Despite New Record, The Nasdaq’s Taking Body-Blows And Slowing Down

The common explanation for the Nasdaq
NDAQ
resurgence this past month has been that inflation is indeed transitory, and thus Federal Reserve policy can remain accommodative and expensive stocks can continue to marinate at record valuations.

 On Wednesday the Fed said inflation actually may well NOT be transitory and moved up the path for interest-rate hikes. On Thursday growth stocks surged and the Nasdaq jumped back to a new record. Huh?

 It only makes sense if the narrative the past month was wrong, or Thursday’s action was a head-fake.

 I’m in the latter camp and believe the pivot by the Fed will ultimately be negative That’s probably not surprising if you’ve followed my coverage this year: on April 16 I warned of the dominoes I saw lined up for a bear market. On April 29 I said it may not be a buy-puts market yet, but it likely is a sell-calls market. We didn’t get any closing highs in the Nasdaq after my article, until this week.

 The bear case I laid out was basically two-fold. Firstly, the influx of new liquidity in financial markets is peaking as the Fed looks to begin unwinding its support, and as fiscal stimulus shifts from freebie checks to tax-supported infrastructure policy. In my mind that means peak speculation and peak valuations. Second, that the Nasdaq’s correlation with the bond market made it exposed to more downside in the event of another liftoff in yields.

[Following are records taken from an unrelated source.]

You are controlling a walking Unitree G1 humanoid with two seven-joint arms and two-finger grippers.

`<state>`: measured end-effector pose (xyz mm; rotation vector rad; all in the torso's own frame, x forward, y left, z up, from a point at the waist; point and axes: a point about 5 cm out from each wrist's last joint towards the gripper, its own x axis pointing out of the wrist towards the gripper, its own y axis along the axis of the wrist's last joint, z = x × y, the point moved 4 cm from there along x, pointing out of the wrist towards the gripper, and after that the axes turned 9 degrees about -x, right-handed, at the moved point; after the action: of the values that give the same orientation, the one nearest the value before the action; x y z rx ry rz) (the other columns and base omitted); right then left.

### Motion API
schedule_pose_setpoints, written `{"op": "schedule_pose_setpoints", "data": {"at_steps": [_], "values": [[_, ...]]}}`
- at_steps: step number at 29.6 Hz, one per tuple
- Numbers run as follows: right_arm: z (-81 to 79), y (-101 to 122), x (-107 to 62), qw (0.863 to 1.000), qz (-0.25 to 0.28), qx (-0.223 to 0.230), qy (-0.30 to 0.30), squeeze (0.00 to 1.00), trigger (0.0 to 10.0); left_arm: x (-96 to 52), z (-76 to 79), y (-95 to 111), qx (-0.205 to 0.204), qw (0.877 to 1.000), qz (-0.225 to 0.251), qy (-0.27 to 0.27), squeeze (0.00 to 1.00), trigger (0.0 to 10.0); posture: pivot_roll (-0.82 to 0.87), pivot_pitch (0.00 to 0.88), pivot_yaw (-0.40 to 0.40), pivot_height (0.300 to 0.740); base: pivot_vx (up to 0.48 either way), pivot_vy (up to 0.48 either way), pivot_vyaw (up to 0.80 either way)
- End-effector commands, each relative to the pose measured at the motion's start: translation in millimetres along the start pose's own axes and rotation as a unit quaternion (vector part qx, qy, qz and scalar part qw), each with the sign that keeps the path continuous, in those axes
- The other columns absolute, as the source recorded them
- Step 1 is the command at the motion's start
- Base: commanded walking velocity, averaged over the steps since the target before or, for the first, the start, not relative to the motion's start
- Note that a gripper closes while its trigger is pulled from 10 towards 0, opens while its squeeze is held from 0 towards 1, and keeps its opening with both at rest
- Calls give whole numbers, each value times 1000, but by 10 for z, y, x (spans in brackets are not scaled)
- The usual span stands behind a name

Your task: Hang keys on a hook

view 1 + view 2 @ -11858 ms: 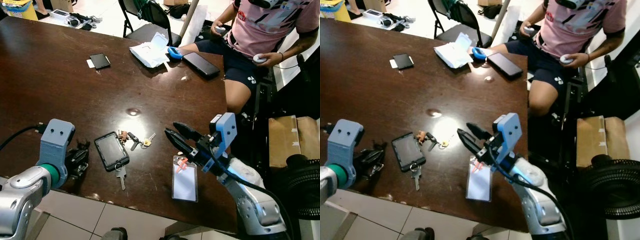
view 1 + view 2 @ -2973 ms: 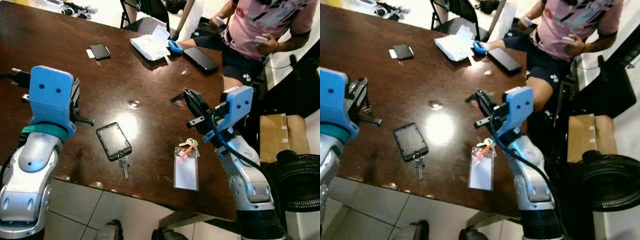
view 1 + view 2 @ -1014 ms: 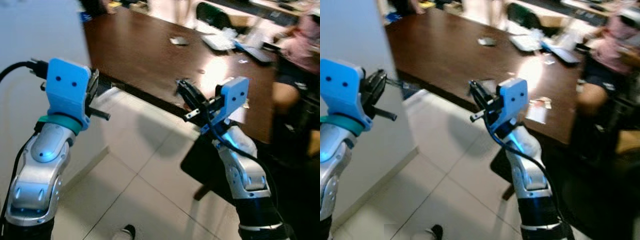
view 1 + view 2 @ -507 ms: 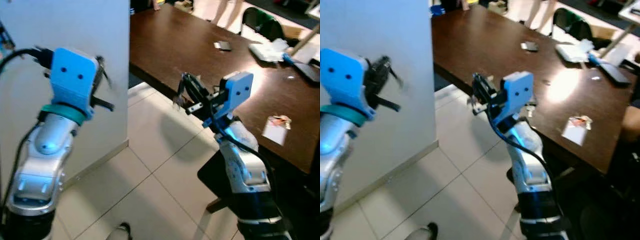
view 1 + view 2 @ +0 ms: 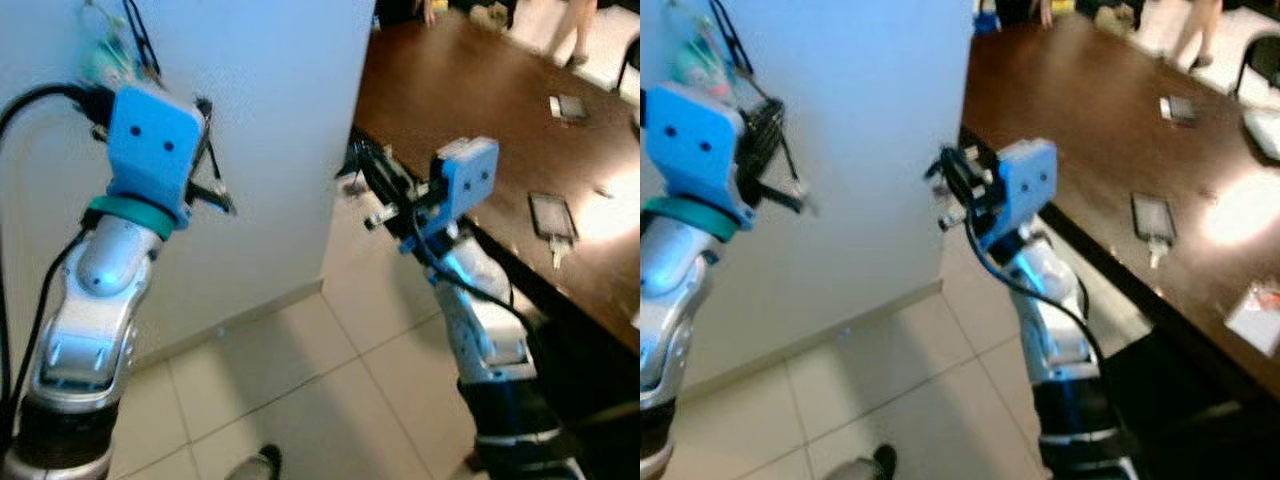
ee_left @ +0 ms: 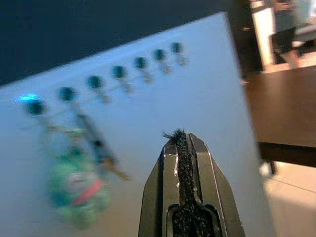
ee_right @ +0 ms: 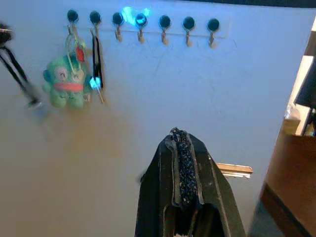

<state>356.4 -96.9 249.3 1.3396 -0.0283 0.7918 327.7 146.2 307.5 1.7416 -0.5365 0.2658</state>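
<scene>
A key (image 7: 235, 171) juts sideways from between the closed fingers of the right hand (image 7: 183, 143), which grips it in front of the white wall (image 7: 207, 98). Above that hand runs a row of hooks (image 7: 164, 23); a green plush keychain (image 7: 64, 87) already hangs from one. The left hand (image 6: 181, 143) is raised toward the same wall, fingers pressed together. The dark worktop (image 5: 470, 90) lies behind the right hand.

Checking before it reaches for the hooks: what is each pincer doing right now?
Left pincer: closed, nothing seen in it.
Right pincer: closed on a pale metal key.
</scene>
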Motion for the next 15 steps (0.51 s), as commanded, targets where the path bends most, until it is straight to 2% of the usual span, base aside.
{"op": "schedule_pose_setpoints", "data": {"at_steps": [1, 15], "values": [[-28, -44, -12, 1000, -4, 1, 1, 0, 10000, 0, -6, -7, -1, 1000, 1, -3, 0, 10000, 107, 0, 59, 740, 0, 0, 800], [-17, -70, -26, 1000, -2, 2, -9, 0, 10000, 21, 3, -21, 7, 1000, 4, -12, 0, 10000, 102, 0, 74, 740, 0, 0, 800]]}}
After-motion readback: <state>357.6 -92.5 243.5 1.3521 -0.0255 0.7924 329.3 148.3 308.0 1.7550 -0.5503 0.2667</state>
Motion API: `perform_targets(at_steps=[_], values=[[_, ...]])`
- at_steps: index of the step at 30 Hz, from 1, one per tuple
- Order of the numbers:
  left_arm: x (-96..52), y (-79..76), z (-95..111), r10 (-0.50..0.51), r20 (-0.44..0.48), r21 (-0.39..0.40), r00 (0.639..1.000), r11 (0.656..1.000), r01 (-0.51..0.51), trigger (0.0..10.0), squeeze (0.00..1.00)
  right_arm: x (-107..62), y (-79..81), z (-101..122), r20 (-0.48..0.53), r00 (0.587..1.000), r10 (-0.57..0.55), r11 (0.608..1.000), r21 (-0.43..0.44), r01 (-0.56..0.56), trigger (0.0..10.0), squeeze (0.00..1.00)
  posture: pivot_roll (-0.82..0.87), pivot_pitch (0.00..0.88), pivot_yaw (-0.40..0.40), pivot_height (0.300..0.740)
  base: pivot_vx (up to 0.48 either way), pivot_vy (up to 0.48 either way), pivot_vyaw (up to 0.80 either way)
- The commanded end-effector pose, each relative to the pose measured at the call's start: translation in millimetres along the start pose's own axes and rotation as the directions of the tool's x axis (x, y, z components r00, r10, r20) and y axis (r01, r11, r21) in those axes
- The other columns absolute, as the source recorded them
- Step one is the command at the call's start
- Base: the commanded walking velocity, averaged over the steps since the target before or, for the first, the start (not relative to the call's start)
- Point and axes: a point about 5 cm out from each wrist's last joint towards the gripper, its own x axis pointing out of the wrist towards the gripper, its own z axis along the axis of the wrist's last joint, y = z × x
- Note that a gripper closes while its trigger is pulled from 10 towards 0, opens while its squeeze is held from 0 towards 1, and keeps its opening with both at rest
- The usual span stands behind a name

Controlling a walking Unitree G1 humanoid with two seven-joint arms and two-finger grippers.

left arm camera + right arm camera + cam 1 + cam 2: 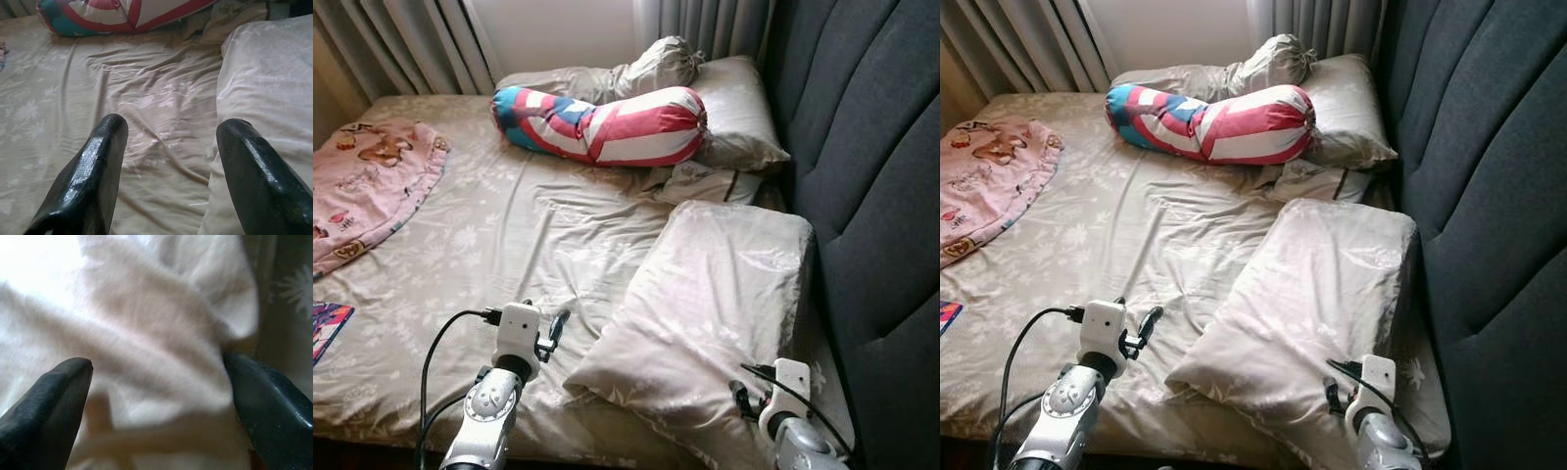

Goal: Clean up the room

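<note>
Head cams looked down over the beige floral-sheeted bed [509,245]; both wrist cams sat close on the big beige pillow [705,304].

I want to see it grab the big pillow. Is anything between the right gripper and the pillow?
Nothing visible. The right gripper is open with the pillow directly between its fingers. The left gripper is open over the sheet beside it.

Pink blanket [367,186] cut off at frame edge; right-wrist pillow [146,333] blurred.
</note>
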Motion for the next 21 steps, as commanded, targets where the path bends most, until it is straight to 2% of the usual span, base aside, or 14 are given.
perform_targets(at_steps=[1,6,10,14,16,21], values=[[-3.8,4.1,-2,-0.001,-0.013,0.016,1.000,1.000,0.001,10.0,0.00,-1.6,1.6,-12,-0.049,0.999,-0.008,1.000,-0.001,0.008,10.0,0.00,-0.04,0.112,0.059,0.691,0.000,0.000,0.00],[-11.4,7.5,-4,-0.001,-0.021,0.023,1.000,1.000,0.001,10.0,0.00,-2.7,-6.1,-14,-0.051,0.993,-0.109,0.994,0.012,0.110,10.0,0.00,-0.03,0.133,0.071,0.691,0.000,0.000,0.00],[-13.7,7.5,-5,-0.005,-0.027,0.025,1.000,1.000,0.005,10.0,0.00,-3.6,-8.6,-17,-0.060,0.991,-0.122,0.992,0.026,0.124,10.0,0.00,-0.03,0.142,0.075,0.691,0.000,0.000,0.00],[-17.5,6.3,-6,-0.013,-0.033,0.029,0.999,0.999,0.014,10.0,0.00,-5.7,-9.0,-27,-0.104,0.987,-0.124,0.991,0.042,0.129,10.0,0.00,-0.03,0.154,0.078,0.691,0.000,0.000,0.00],[-21.2,6.7,-6,-0.014,-0.034,0.032,0.999,0.999,0.015,10.0,0.00,-7.5,-8.4,-35,-0.135,0.983,-0.125,0.987,0.083,0.137,10.0,0.00,-0.02,0.166,0.081,0.691,0.000,0.000,0.00],[-32.5,7.6,-8,-0.019,-0.050,0.038,0.999,0.999,0.021,10.0,0.00,-13.7,-1.8,-59,-0.212,0.972,-0.101,0.990,0.076,0.120,10.0,0.00,-0.01,0.195,0.090,0.691,0.000,0.000,0.00]])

 Obviously we didn’t get the liftoff in yields. We got the opposite, and the Nasdaq rallied — so at least the correlation is still very much there, which means yield spikes are still a risk if they happen. A lot of the negative forces I’ve highlighted this year have indeed come to fruition — bond selling at the start of the year, peaking tech valuations, a crypto blowup, and now a hawkish Fed — but the Nasdaq has rallied through it all. It’s like Rocky going the distance with Apollo. I don’t think it’s invincible though.

 The first step of a liquidity-driven rollover will be the drawdown in speculative excess. Despite some pockets of craziness in meme stocks like AMC, the peak speculation argument looks strong. Out-of-the-money call buying in the options market has slowed way down, tech valuations are clearly downtrending, the Nasdaq’s are doing the same at a slightly slower pace.

 And of course, the most clear gauge of sentiment and risk-taking appetite, the crypto market, is in total disarray. Dogecoin is trying to usurp bitcoin’s seat at the throne, the scalding-hot speculation in DeFi is slowing, and King Bitcoin is struggling to extricate itself from the $30,000 level. Bitcoin’s weakness symbolizes the waning consumer appetite for trading since peak stimulus earlier this year.

 The U.S. stock market is shaking off this slow rollover in froth because earnings attached to the economy are ramping up and there are enough stocks outside growth companies to offset the valuation decline that’s happening. But even as it makes new highs, the stock market is slowing down.

 You can see this by dividing the COVID period into three sections defined by fluctuations in the relationship between growth and value stocks: 1) from the S&P 500 low in March 2020 to September 1, when growth stocks’ performance relative to value peaked 2) value’s period of leadership, from Sep. 2020 to March 8, 2021, and 3) growth’s resurgence from March 8 to now.

 From March 2020 to the growth apex, the S&P 500 added an average 0.5% a day. During the value dominance from September to March this year, it averaged 0.06% a day. In the latest growth resurgence, it’s added 0.16% a day. The market needs growth companies to be in front to reward the amount of speculative investing that made stocks top-heavy at the start of the year. Yes, growth has had an impressive comeback this past quarter but it’s done so under the assumption that inflation will be transitory, and we just learned from the Fed that may well be wishful thinking.

 You might also notice the relative strength of growth next to value is approaching the downtrend line from September, suggesting we are probably nearing the end of this outperformance. A market where growth underperforms is likely the beginning of the end of our decade-plus bull market in the Nasdaq.

 Finally, the index itself despite making highs still looks dubious. Each record this year has been a harder slog, and momentum measured by RSI is downtrending since September. The last time I spotted such a pattern was when bitcoin had a false breakout to 65k. And thus I will continue my cautious coverage until growth stocks break the trend of underperformance or the rate of change of the Nasdaq increases.